### Exercise directions
So that nothing is lost, write out all the lines below exactly.

..............................

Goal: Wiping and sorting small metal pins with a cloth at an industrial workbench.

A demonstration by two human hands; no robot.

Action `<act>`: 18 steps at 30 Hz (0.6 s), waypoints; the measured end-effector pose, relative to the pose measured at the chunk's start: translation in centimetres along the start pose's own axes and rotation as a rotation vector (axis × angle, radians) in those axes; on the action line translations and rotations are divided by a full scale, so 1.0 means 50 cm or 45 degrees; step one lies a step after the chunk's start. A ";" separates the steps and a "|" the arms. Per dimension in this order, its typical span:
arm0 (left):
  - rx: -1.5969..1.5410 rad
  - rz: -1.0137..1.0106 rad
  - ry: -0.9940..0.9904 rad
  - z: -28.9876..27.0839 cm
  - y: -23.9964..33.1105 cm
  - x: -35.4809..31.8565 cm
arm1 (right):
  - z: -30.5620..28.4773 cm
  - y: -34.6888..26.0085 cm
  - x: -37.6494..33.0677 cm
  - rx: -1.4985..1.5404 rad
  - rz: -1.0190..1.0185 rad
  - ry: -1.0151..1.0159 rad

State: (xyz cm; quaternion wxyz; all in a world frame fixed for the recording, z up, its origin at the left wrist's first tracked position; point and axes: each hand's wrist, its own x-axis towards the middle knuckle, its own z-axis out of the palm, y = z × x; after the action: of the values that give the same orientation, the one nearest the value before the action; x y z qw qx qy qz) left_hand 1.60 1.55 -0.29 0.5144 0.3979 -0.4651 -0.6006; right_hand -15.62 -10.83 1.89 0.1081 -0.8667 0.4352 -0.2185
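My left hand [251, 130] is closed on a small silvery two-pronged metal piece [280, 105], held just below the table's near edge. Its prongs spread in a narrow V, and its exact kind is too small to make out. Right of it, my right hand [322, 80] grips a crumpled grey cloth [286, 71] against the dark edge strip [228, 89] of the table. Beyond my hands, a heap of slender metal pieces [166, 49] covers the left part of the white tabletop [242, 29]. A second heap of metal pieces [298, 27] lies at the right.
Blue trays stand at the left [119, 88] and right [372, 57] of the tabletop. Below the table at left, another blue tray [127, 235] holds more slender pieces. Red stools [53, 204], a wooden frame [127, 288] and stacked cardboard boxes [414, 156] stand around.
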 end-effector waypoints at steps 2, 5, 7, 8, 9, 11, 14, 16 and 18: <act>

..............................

### Exercise answer
Goal: Wiping and sorting small metal pins with a cloth at an industrial workbench.

A demonstration by two human hands; no robot.

Action `<act>`: 18 steps at 30 Hz (0.6 s), waypoints; the measured end-effector pose, relative to the pose measured at the chunk's start: translation in centimetres along the start pose's own axes and rotation as a rotation vector (axis × angle, radians) in those axes; on the action line translations and rotations are divided by a full scale, so 1.0 means 50 cm or 45 degrees; step one lies a step after the chunk's start. A ";" separates the steps and a "|" the arms. Per dimension in this order, its typical span:
arm0 (left):
  - rx: -1.5969..1.5410 rad
  - rz: -1.0137..1.0106 rad
  - ry: -0.9940..0.9904 rad
  - z: -28.9876..27.0839 cm
  - y: -23.9964..33.1105 cm
  - x: -35.4809..31.8565 cm
arm1 (right):
  - z: -30.5620..28.4773 cm
  - y: -34.6888..26.0085 cm
  - x: -37.6494..33.0677 cm
  - rx: -1.4985..1.5404 rad
  - rz: -1.0190..1.0185 rad
  - ry: -1.0151..1.0159 rad

State: (xyz cm; quaternion wxyz; all in a world frame fixed for the recording, z up, its origin at the left wrist's first tracked position; point and axes: each hand's wrist, its own x-axis towards the middle knuckle, its own z-axis out of the palm, y = z × x; after the action: of the values that give the same orientation, the one nearest the value before the action; x y z qw qx qy qz) left_hand 1.60 1.55 -0.29 0.5144 0.3979 -0.4651 -0.6006; right_hand -15.62 -10.83 1.89 0.1081 -0.8667 0.4352 -0.2185
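My left hand [251, 130] is closed on a small silvery two-pronged metal piece [280, 105], held just below the table's near edge. Its prongs spread in a narrow V, and its exact kind is too small to make out. Right of it, my right hand [322, 80] grips a crumpled grey cloth [286, 71] against the dark edge strip [228, 89] of the table. Beyond my hands, a heap of slender metal pieces [166, 49] covers the left part of the white tabletop [242, 29]. A second heap of metal pieces [298, 27] lies at the right.
Blue trays stand at the left [119, 88] and right [372, 57] of the tabletop. Below the table at left, another blue tray [127, 235] holds more slender pieces. Red stools [53, 204], a wooden frame [127, 288] and stacked cardboard boxes [414, 156] stand around.
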 end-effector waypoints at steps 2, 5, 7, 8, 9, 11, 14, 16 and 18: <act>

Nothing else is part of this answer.